My good buddy 1fishinmuscian, Geoff and his son Geoff came up for a visit. It was great to see him and his son. Not too much to report but we had a blast. Geoff's friend Dan came up as well for a visit. Great guy. We fished Turtle Creek and had fun with the sea bass. We had some great hits but no hook ups. We decided to change up and hit the surf. We fished Higbee's Beach. It was there that I learned a pretty good lesson. I was talkin to Dan and went to sit on a bucket. 

(NOTE TO SELF......SELF!!! FAT MEN SITTING ON SMALL BUCKET ON THE DOWN SLOPE OF THE BEACH MAKES FOR A GOOD BEACH BALL IMPRESSION..THANK YOU...)

I rolled down the beach backwards like a Hawaiian Beach ball. Dan was laughin so hard he was cryin. He tells me that he wished he had his camera with him. A guy coming off the jetty says, "Hey I got it on my cell phone!!!", as he is laughing hysterically. So I tell him, "Good, send it to America's Funniest Home Videos and when we win I get half the money." On Saturday, 08/14 we hit Turtle Creek again. 

(SECOND NOTE TO SELF........SLEF!!!! WHEN IT'S PARTLY SUNNY HERE AND THERE, MAKE SURE YOU WEAR A DO RAG OR HAT. THIS WILL PROTECT YOU FROM THE NASTY A$$ SUNBURN THAT YOU NOW HAVE ON YOUR HEAD....THANK YOU...) 

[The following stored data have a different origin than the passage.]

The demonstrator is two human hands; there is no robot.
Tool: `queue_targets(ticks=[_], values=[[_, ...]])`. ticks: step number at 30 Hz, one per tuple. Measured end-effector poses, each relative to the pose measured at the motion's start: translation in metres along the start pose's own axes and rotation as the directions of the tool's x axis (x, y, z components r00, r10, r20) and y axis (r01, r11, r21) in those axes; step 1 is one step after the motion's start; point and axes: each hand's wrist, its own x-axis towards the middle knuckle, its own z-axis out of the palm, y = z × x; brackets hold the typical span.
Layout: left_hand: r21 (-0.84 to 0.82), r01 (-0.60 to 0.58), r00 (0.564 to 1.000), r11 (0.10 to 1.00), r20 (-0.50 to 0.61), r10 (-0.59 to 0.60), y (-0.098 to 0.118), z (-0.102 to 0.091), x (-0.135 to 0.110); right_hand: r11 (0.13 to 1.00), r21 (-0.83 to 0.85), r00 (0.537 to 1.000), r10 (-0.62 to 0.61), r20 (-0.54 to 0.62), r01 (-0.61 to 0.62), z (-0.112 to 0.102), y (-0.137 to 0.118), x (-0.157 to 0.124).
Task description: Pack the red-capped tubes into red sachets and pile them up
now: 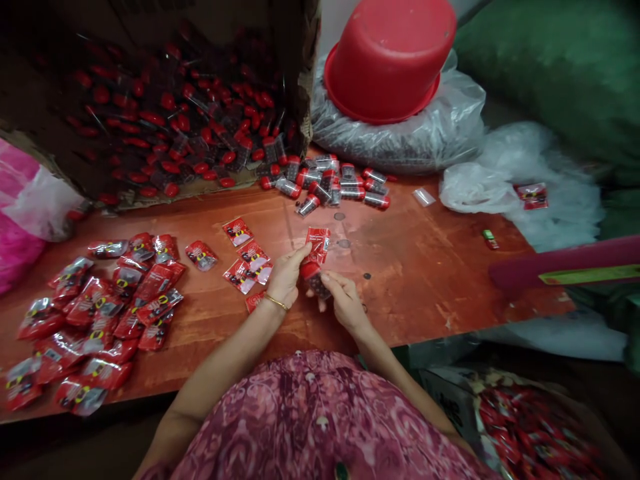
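In the middle of the table, my left hand [284,280] is closed, its thumb on a red printed plastic pouch [319,241]. My right hand [345,300] grips a small clear bottle [318,283] with a red cap and dark contents. The bottle's capped end meets the lower end of the pouch; whether it is inside cannot be made out. Several flat red pouches [254,255] lie left of my left hand. Farther left is a heap of filled pouches [107,300]. Loose red-capped bottles [327,180] lie beyond my hands.
A large cardboard box [306,80] of such bottles lies at the back left. An upturned red tub [395,60] rests on a plastic sack [400,143]. Crumpled clear bags [525,167] and a tiny green toy car [491,239] are to the right. Below, a container holds red packets [535,427].
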Motion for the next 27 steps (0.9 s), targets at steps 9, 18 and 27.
queue_targets(ticks=[9, 18, 27], values=[[0.076, -0.12, 0.993, 0.99, 0.011, 0.119, -0.005, -0.002, -0.007, 0.998, -0.037, 0.997, -0.049, -0.053, 0.048, -0.002, -0.004, -0.003], [0.198, -0.188, 0.982, 0.962, 0.044, 0.182, -0.011, -0.007, -0.01, 0.993, -0.084, 0.989, -0.09, -0.114, 0.081, -0.001, -0.003, -0.003], [0.151, -0.171, 0.983, 0.974, 0.088, 0.159, -0.012, -0.004, -0.013, 0.994, -0.029, 0.973, -0.109, -0.203, 0.105, 0.004, 0.007, -0.002]])
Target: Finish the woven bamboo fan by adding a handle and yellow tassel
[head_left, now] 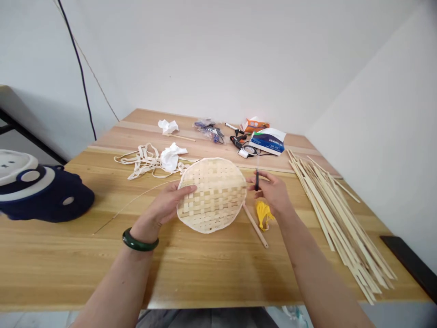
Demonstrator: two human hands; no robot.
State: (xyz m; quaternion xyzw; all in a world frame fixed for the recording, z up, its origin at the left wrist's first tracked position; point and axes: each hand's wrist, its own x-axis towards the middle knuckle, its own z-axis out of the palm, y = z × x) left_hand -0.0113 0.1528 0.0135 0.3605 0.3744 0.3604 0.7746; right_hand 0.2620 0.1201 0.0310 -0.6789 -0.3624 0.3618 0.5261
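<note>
A round woven bamboo fan with a pale bound rim is held up over the table. My left hand grips its left edge, thumb on the front face and the fingers hidden behind. By the fan's right edge, my right hand is closed on a small dark-handled tool, held upright; its exact kind is unclear. A thin wooden handle slants down from the fan's lower right rim. The yellow tassel lies just below my right hand.
Many bamboo strips spread along the right side. Cream cloth strips and crumpled white tissue lie behind the fan. Farther back are a blue tissue pack and bagged items. A navy plush-like object stands at left.
</note>
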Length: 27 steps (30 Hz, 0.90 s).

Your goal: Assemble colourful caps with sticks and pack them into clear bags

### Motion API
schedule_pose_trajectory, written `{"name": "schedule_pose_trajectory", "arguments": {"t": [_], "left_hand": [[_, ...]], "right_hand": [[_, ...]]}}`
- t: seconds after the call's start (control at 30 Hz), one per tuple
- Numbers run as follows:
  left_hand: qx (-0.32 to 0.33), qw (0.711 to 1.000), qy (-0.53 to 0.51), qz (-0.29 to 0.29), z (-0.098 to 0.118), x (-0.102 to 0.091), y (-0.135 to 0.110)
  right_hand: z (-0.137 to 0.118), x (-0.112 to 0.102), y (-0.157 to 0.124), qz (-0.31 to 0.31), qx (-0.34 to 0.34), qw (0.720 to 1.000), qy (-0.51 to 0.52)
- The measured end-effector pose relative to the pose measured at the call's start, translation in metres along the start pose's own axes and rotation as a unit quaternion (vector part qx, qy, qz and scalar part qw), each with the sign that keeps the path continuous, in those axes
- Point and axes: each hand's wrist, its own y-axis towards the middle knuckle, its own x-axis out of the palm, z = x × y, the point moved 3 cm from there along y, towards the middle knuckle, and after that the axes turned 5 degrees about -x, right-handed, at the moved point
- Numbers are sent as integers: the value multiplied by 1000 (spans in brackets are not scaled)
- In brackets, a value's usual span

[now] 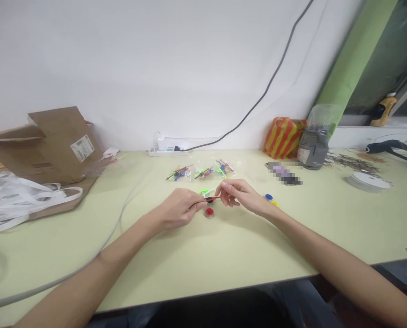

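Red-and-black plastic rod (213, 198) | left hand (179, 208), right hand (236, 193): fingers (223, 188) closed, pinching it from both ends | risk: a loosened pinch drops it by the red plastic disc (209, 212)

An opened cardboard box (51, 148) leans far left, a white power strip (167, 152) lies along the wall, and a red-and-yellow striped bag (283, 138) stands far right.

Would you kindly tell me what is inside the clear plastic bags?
The clear plastic bags hold small red, green, blue and yellow parts; overlapping pieces hide their exact shapes and number.
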Motion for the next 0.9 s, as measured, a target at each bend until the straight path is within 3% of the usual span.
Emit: {"name": "schedule_pose_trajectory", "arguments": {"t": [0.13, 0.27, 0.5, 0.9], "left_hand": [[-80, 986, -144, -30, -6, 3, 1], [-135, 965, -221, -35, -10, 3, 3], [-205, 940, -219, -163, -12, 6, 2], [-248, 915, -238, -214, -22, 12, -3]], "right_hand": [[2, -1, 1, -3, 23, 999, -39], [5, 5, 1, -55, 68, 994, -72], [14, 8, -3, -84, 146, 979, -114], [11, 10, -2, -61, 164, 970, -167]]}}
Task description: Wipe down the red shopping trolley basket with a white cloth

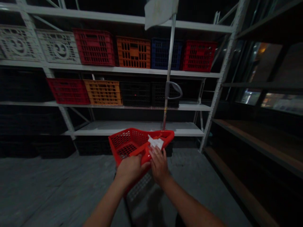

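Note:
A red plastic shopping cart stands in front of me, with its mesh basket open at the top. My left hand is wrapped round the cart's near edge, the thumb pointing right. Just to its right, my right hand holds a crumpled white cloth or tissue against the red top of the cart, fingers pressing on its near side. A metal pole rises behind the cart's far right corner, bearing a grey loop handle and a pale flag-like sheet.
White metal shelving spans the back, loaded with several crates, among them a red crate, an orange crate and a blue crate. Dark shelves run along the right. Grey floor surrounds the cart.

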Motion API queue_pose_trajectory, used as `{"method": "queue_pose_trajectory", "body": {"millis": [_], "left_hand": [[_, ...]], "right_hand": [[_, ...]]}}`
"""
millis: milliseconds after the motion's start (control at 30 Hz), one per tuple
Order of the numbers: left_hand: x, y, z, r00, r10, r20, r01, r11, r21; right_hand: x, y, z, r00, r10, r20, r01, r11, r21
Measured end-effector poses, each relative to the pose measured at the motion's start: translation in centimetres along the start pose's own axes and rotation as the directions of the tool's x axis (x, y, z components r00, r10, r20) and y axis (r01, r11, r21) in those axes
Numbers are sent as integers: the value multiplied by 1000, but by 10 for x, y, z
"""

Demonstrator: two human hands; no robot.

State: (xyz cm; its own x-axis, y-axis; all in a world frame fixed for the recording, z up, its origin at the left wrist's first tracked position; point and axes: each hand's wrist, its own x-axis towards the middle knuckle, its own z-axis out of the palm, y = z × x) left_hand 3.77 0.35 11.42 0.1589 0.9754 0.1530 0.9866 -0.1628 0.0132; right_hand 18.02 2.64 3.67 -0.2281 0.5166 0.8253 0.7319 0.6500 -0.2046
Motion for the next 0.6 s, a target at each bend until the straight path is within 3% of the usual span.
{"method": "queue_pose_trajectory", "body": {"millis": [100, 233, 333, 400, 500, 600], "left_hand": [[1, -7, -1, 1000, 14, -4, -14, 1000, 23], [2, -17, 0, 999, 32, -4, -32, 999, 41], [4, -23, 0, 999, 45, -4, -45, 998, 47], [6, -26, -1, 999, 44, -10, -44, 998, 50], [10, -32, -2, 999, 47, 6, -48, 998, 50], [13, -39, -3, 995, 98, 35, -100, 992, 76]], "right_hand": [[8, 18, -5, 995, 103, 16, -102, 993, -66], [30, 72, -10, 947, 321, -29, -322, 939, -123], [35, 94, -6, 930, 360, -68, -366, 924, -109], [31, 84, 3, 925, 356, -131, -364, 931, -42], [15, 37, 22, 924, 312, -220, -304, 950, 73], [-4, -19, 42, 986, 93, -139, -79, 991, 108]]}}
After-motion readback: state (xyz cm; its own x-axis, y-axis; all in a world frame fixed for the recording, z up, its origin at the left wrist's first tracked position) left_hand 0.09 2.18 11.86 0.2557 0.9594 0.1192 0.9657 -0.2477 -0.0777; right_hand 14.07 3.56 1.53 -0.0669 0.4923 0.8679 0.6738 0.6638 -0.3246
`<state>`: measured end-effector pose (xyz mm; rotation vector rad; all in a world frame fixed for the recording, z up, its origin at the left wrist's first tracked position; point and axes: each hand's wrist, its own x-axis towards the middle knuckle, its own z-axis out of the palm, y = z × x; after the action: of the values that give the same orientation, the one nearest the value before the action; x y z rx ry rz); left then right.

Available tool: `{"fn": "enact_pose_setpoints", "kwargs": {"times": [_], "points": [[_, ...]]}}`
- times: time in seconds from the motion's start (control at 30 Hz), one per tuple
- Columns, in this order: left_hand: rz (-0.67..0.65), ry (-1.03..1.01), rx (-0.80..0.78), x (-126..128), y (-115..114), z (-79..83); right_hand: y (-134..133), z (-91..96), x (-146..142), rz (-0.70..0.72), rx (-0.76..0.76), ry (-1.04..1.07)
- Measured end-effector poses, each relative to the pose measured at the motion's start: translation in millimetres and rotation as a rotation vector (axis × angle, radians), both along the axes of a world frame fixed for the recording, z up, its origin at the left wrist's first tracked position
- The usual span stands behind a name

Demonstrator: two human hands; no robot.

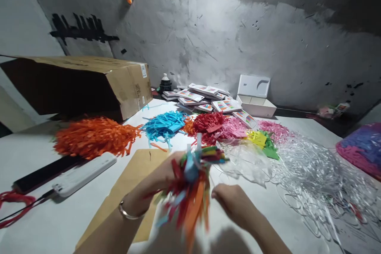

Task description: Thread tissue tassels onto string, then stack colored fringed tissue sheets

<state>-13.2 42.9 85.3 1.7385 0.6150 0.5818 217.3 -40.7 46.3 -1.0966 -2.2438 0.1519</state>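
Observation:
A bundle of multicoloured paper strips, red, orange, blue and green, is gripped around its middle by my left hand. The strips' lower ends hang down and are smeared by motion, while folded ends stick out at the upper right. Just right of the bundle, my right hand is closed, thumb and fingers pinched together. A thin pale line seems to run from the bundle towards those fingers, but what they hold is too small to make out. Beneath my left forearm lies a sheet of brown paper on the white tabletop.
Piles of orange strips, blue strips, red strips and pink strips line the table. Silver strands spread at right. Behind are a cardboard box, printed packets and a white box. A white power strip lies left.

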Motion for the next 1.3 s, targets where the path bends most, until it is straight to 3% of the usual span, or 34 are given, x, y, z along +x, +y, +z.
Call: {"fn": "enact_pose_setpoints", "kwargs": {"times": [0.07,0.13,0.23,0.4,0.5,0.57,0.63,0.73,0.8,0.9,0.97,1.03,1.17,1.3], "points": [[-0.010,0.111,0.023,0.6,-0.1,-0.2,-0.3,-1.6,-0.4,0.016,0.006,-0.013],[-0.123,0.210,0.036,2.8,-1.0,0.6,1.5,-3.3,1.5,0.006,0.018,0.002],[-0.201,0.119,0.001,5.7,-3.2,4.2,2.6,-8.3,2.3,-0.039,0.064,0.019],[0.035,-0.148,-0.068,18.7,-10.7,-2.9,-19.0,-10.0,-12.3,-0.171,0.220,-0.053],[0.113,-0.071,0.011,31.9,-20.2,-14.9,-31.7,1.1,-16.2,-0.281,0.323,-0.059],[0.175,-0.001,0.052,38.3,-27.3,-20.0,-34.2,7.3,-16.0,-0.303,0.290,0.085],[0.208,0.033,0.074,41.7,-34.6,-22.0,-32.9,7.6,-17.0,-0.307,0.164,0.357],[0.207,0.061,0.051,42.7,-45.8,-23.1,-28.7,-2.7,-23.8,-0.387,-0.022,0.727],[0.178,0.053,0.001,41.9,-52.0,-25.6,-26.7,-11.7,-30.2,-0.457,-0.044,0.812],[0.141,0.006,-0.034,39.9,-56.8,-32.3,-26.2,-20.8,-37.6,-0.499,0.158,0.692],[0.132,-0.046,-0.007,38.9,-57.7,-36.7,-27.1,-23.7,-40.4,-0.451,0.322,0.553],[0.154,-0.065,0.020,39.2,-58.3,-40.1,-28.1,-25.9,-42.2,-0.386,0.383,0.462],[0.235,0.029,0.017,42.4,-61.5,-45.4,-30.1,-29.8,-44.0,-0.337,0.274,0.491],[0.192,-0.036,-0.025,43.0,-64.2,-51.4,-32.7,-27.0,-39.7,-0.358,0.143,0.672]]}}
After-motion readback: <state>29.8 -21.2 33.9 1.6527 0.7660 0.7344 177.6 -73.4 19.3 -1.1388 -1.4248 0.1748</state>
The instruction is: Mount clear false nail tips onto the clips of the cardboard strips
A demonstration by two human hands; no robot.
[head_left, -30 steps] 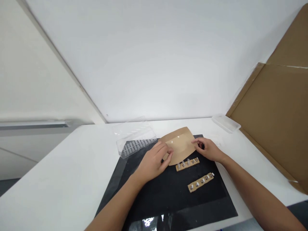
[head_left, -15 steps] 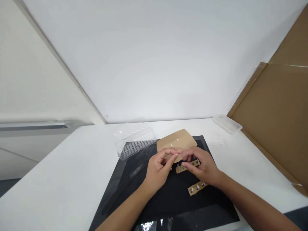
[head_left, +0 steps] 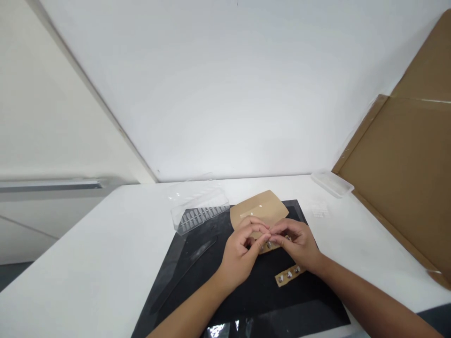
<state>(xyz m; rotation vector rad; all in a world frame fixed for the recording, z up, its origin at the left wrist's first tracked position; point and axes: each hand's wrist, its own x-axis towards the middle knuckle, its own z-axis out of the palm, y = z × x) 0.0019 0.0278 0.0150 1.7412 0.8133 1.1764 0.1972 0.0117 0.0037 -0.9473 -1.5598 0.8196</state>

The action as so hot with the sea bass and blue fish that I didn't wear anything on my head, so now, I look like a sheddin Hawaiian lizzard and it hurts like hell. We all got burnt. Like I said, no big fish to write home about, but I had a blast.


----------



## 1fishinmusician (Jun 8, 2005)

RuddeDogg said:


> My good buddy 1fishinmuscian, Geoff and his son Geoff came up for a visit. It was great to see him and his son. Not too much to report but we had a blast. Geoff's friend Dan came up as well for a visit. Great guy. We fished Turtle Creek and had fun with the sea bass. We had some great hits but no hook ups. We decided to change up and hit the surf. We fished Higbee's Beach. It was there that I learned a pretty good lesson. I was talkin to Dan and went to sit on a bucket.
> 
> (NOTE TO SELF......SELF!!! FAT MEN SITTING ON SMALL BUCKET ON THE DOWN SLOPE OF THE BEACH MAKES FOR A GOOD BEACH BALL IMPRESSION..THANK YOU...)
> 
> ...


Whether they're bitin' or not, fishin' with Dogg is always a blast! We'll have to keep an eye on Youtube for that video  We had a great time and we all thank you & Kim for everything. We're lookin' forward to a fall trip up. I'm anxious to hear how those top down tog rigs are workin' for ya


----------



## RuddeDogg (Mar 20, 2004)

Well I will let ya know. Our door is always open.


----------



## G-Hype (Jul 8, 2010)

Great story. At least you had fun!


----------



## RuddeDogg (Mar 20, 2004)

Yeah we had a blast.


----------



## hengstthomas (Mar 11, 2006)

Thanks for a great report .. Sounds like fun


----------



## RuddeDogg (Mar 20, 2004)

Thanks Tom. How ya been?


----------